Speed cameras make a comeback

Back in the summer the cut to the road safety budget catapulted speed cameras to the forefront of the road safety debate. Many councils – Oxfordshire, Wiltshire, some areas in Northamptonshire and Somerset – axed speed cameras, deciding that they were not a top priority in a shrinking road safety budget.

The TPA and the Drivers’ Alliance released a report around this time that studied speed cameras and their impact on casualty rates. The report’s analysis shows that since the implementation of speed cameras in 1992 - coupled with a one-dimensional focus on speed as the centre of road safety policy - road casualty rates have declined more slowly than in prior decades.

 

Speed graph
A statistical test confirmed that there is a statistically significant difference between the period before the introduction of speed cameras (1978 -1990) and the period after (1991-2007). Indeed if the 1978-1990 trend had continued to 2007 we would expect there to be over 1 million fewer casualties than actually occurred.  While progress would have had to slow eventually, there was no sign of that happening before the early nineties. The graph above shows how sharply the rate of improvement slowed.

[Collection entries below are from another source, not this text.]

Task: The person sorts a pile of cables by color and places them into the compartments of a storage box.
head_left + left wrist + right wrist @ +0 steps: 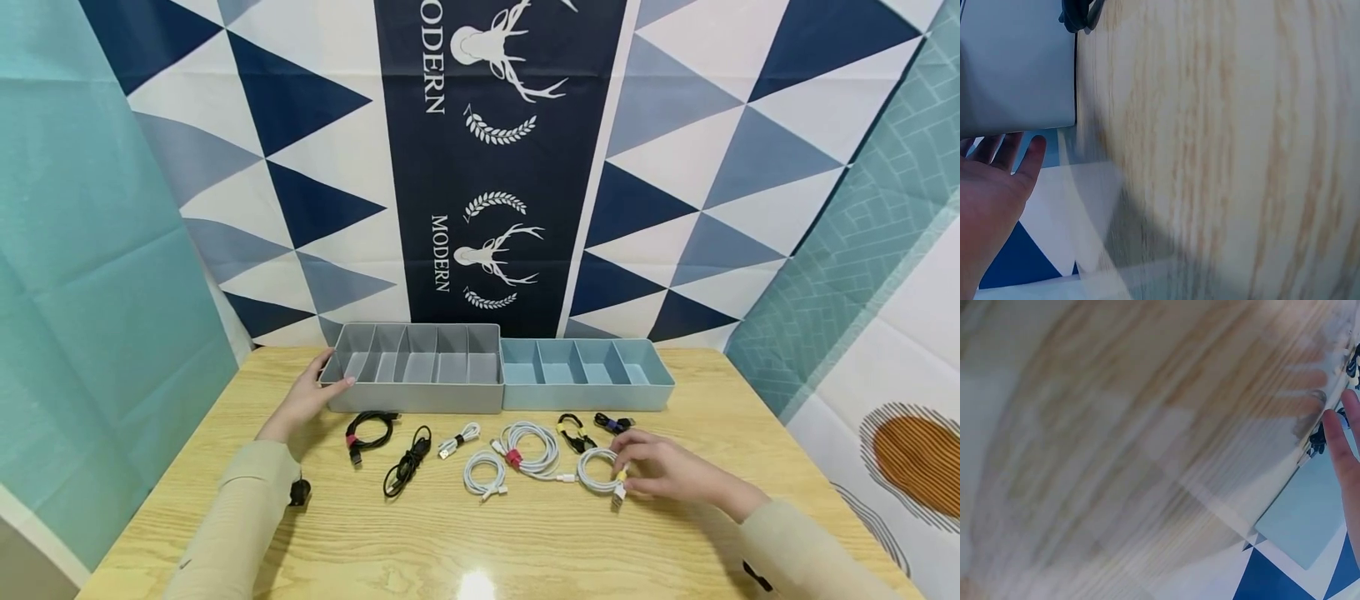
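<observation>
My left hand rests with straight fingers against the left end of a grey divided box. The left wrist view shows the same hand beside the box wall. My right hand lies over a white coiled cable with a yellow tie, fingers spread and touching it. In the blurred right wrist view its fingers look straight, and no grip shows. A light blue divided box adjoins the grey one on the right.
Several tied cables lie in a row on the wooden table: black with a red tie, black, small white, white, large white with a red tie, and two small black ones. A patterned cloth hangs behind.
</observation>
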Motion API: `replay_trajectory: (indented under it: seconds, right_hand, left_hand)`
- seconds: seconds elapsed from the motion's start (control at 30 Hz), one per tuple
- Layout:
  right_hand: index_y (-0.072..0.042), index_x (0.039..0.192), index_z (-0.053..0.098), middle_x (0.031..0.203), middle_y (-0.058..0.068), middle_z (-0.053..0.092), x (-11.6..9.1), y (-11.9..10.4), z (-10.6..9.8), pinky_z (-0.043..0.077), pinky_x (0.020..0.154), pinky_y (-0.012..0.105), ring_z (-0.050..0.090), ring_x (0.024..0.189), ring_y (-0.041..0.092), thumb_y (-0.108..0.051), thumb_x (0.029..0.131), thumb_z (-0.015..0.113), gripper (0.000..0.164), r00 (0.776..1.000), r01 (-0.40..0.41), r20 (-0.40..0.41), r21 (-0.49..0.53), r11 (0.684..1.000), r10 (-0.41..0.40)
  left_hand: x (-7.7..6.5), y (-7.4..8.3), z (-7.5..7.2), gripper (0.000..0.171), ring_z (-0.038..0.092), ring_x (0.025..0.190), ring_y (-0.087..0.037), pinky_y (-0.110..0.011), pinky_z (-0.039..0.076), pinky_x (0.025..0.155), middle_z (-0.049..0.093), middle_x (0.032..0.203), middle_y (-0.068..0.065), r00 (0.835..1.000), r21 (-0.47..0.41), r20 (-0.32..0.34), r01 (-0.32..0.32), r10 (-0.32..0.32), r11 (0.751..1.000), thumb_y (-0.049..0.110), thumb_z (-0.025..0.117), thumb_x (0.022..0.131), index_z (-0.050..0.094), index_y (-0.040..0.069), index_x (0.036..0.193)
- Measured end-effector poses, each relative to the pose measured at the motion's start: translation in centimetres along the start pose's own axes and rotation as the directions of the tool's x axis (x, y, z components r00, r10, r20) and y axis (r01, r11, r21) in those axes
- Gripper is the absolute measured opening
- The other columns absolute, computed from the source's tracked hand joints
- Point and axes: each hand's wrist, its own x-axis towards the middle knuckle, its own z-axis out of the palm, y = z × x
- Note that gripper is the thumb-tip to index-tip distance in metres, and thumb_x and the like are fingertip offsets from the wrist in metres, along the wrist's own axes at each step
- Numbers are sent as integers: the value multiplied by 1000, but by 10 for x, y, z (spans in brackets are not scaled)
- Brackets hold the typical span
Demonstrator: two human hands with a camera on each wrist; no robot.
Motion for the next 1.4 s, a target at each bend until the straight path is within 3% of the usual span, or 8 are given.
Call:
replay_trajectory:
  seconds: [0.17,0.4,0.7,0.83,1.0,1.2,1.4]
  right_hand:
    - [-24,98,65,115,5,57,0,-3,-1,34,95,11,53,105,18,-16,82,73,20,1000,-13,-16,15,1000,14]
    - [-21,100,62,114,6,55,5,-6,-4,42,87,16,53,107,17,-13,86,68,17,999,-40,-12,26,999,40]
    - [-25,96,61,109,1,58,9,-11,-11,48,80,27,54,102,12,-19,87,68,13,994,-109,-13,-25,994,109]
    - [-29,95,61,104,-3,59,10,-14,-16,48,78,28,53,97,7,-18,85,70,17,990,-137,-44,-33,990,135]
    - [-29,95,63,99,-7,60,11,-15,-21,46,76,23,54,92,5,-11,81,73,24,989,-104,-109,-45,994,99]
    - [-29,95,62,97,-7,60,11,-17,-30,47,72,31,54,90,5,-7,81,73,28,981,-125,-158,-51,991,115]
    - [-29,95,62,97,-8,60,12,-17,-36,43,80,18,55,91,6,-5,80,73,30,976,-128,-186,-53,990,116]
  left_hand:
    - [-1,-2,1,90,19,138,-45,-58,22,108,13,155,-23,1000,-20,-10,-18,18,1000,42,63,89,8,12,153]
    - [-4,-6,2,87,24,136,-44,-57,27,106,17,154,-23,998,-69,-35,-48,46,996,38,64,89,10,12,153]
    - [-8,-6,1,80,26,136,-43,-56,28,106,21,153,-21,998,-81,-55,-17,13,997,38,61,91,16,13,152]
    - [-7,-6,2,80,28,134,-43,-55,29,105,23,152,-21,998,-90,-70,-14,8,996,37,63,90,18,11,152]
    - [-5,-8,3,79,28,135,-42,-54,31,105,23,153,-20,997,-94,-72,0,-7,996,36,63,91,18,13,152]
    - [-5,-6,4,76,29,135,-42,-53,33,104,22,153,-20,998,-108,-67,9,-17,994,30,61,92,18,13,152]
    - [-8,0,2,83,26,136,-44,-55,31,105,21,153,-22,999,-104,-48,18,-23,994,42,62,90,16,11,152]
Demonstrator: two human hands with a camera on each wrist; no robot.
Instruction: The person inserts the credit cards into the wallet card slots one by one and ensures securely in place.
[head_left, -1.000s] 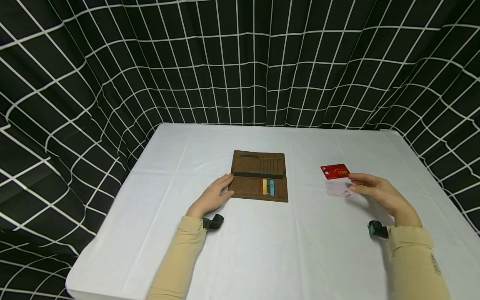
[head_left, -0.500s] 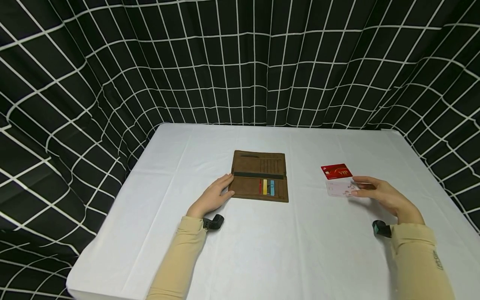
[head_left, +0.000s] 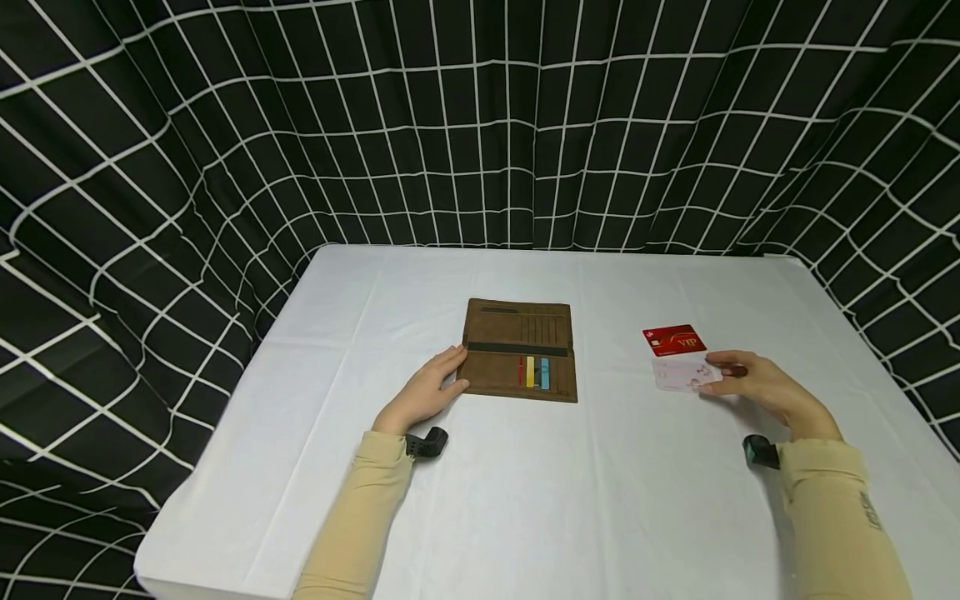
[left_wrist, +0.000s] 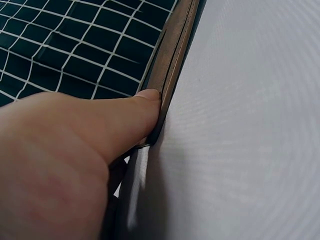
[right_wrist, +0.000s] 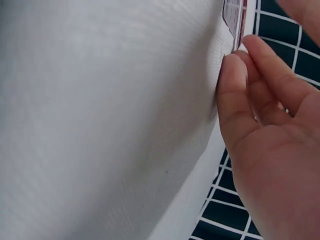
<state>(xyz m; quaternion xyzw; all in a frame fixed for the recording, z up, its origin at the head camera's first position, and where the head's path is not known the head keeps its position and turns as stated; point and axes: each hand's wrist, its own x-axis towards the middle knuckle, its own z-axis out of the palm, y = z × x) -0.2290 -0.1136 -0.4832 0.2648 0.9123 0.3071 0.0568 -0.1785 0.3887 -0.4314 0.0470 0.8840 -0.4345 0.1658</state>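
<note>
An open brown wallet [head_left: 517, 375] lies flat, with red, yellow and blue card edges showing in its lower half. My left hand [head_left: 423, 396] rests at its left side, fingers extended and thumb [left_wrist: 135, 112] pressing the edge. To the right, a red card [head_left: 673, 340] marked VIP lies just beyond a pale pinkish card [head_left: 678, 374]. My right hand [head_left: 772, 392] pinches the right edge of the pale card between thumb and fingers. In the right wrist view, thumb and fingertips [right_wrist: 232, 72] meet close at the table surface beside the cards.
A white cloth [head_left: 600, 492] covers the table. Black curtains with a white grid [head_left: 510, 125] stand behind it and along both sides. Each wrist carries a small black camera [head_left: 427, 443] on a strap.
My right hand has shifted slightly right and off the red card, so more of that card shows. A finger is now curled in beneath. The left hand and wallet stay put.
</note>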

In the summer it seemed that local authorities were reforming road safety policy, so that it was not so heavily focussed on enforcing speed limits. However news broke yesterday that Oxfordshire has decided to switch their speed cameras back on after the police force put up the bulk of the cash needed for the cameras to be reactivated after the council cut £600,000 of funding back in the summer.

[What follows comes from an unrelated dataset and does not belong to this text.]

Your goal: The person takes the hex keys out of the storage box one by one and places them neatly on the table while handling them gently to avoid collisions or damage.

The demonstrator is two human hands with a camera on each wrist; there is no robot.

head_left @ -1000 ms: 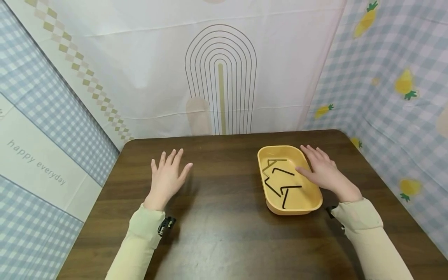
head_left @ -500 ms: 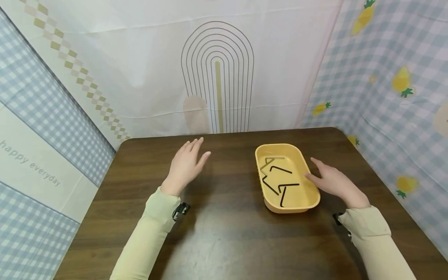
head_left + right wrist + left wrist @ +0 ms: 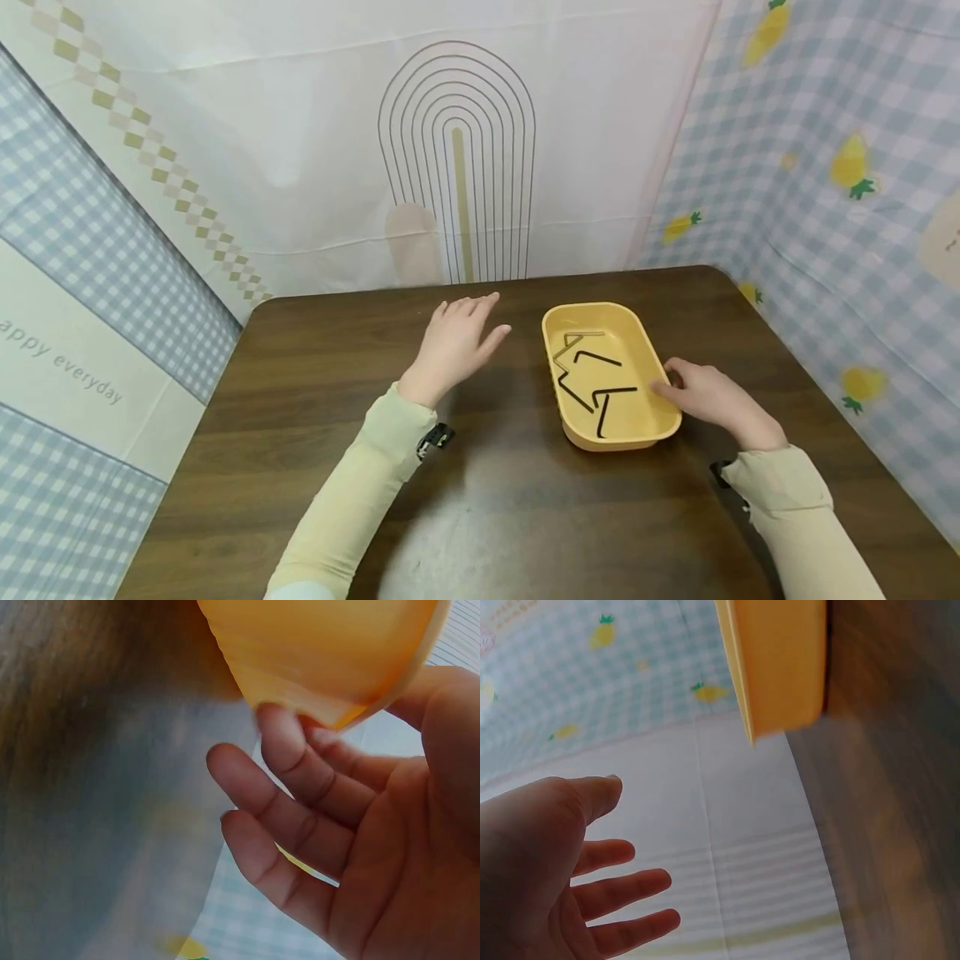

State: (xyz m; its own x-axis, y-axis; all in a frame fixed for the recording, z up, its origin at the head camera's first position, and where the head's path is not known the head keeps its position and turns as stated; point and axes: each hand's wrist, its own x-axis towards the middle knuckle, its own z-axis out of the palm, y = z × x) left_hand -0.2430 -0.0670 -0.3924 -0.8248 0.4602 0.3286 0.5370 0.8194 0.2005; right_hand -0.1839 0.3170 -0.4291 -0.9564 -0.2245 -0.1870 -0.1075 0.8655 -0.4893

Quite unsurprisingly supporters of speed cameras in Oxfordshire are still clinging to the old myth that without speed cameras safety will be seriously compromised on the roads. Woodstock town councillor and former mayor Peter Jay said: “I’m delighted that it appears that common sense has prevailed. Cameras are the only mechanism of effectively controlling speed.” 

Interestingly the councillor did not say “Cameras are the only mechanism of effectively controlling the number of accidents on the roads”. Cameras can and do slow drivers down in their immediate vicinity but is it the most effective mechanism to bring down the number of road accidents? Statistical analysis – including ours – seriously brings this into doubt.

It has been reported that a month after the switch-off, radar speed surveys showed drivers committed up to four times more speed offences at some of the camera sites. But what about the number of accidents, have they risen? It would appear not.

The development of speed cameras has not stopped as a new 3D speed camera that can catch drivers committing five offences at the same time could soon be introduced on Britain’s roads. The Assets cameras have been developed through a £7.1 million European Commission project and cost a whopping £50,000 each.

If the camera is rolled out across Britain thousands of taxpayers’ money will be spent on duplicating roles, which are supposed to be fulfilled by public bodies. The camera can read number plates and link into police databases to check for lapsed insurance – but the DVLA is already meant to fulfill this function. The company behind the camera also hopes it will be able to identify poor road surfaces and over-loaded lorries. Does that mean that human inspections will cease and cameras – which often have a high error rate - will be used instead?

Just when drivers thought they would not longer be hunted for fines a local authority is already reactivating cameras, without any evidence that the roads are less safe. There may even be an even more intrusive camera heading onto the roads.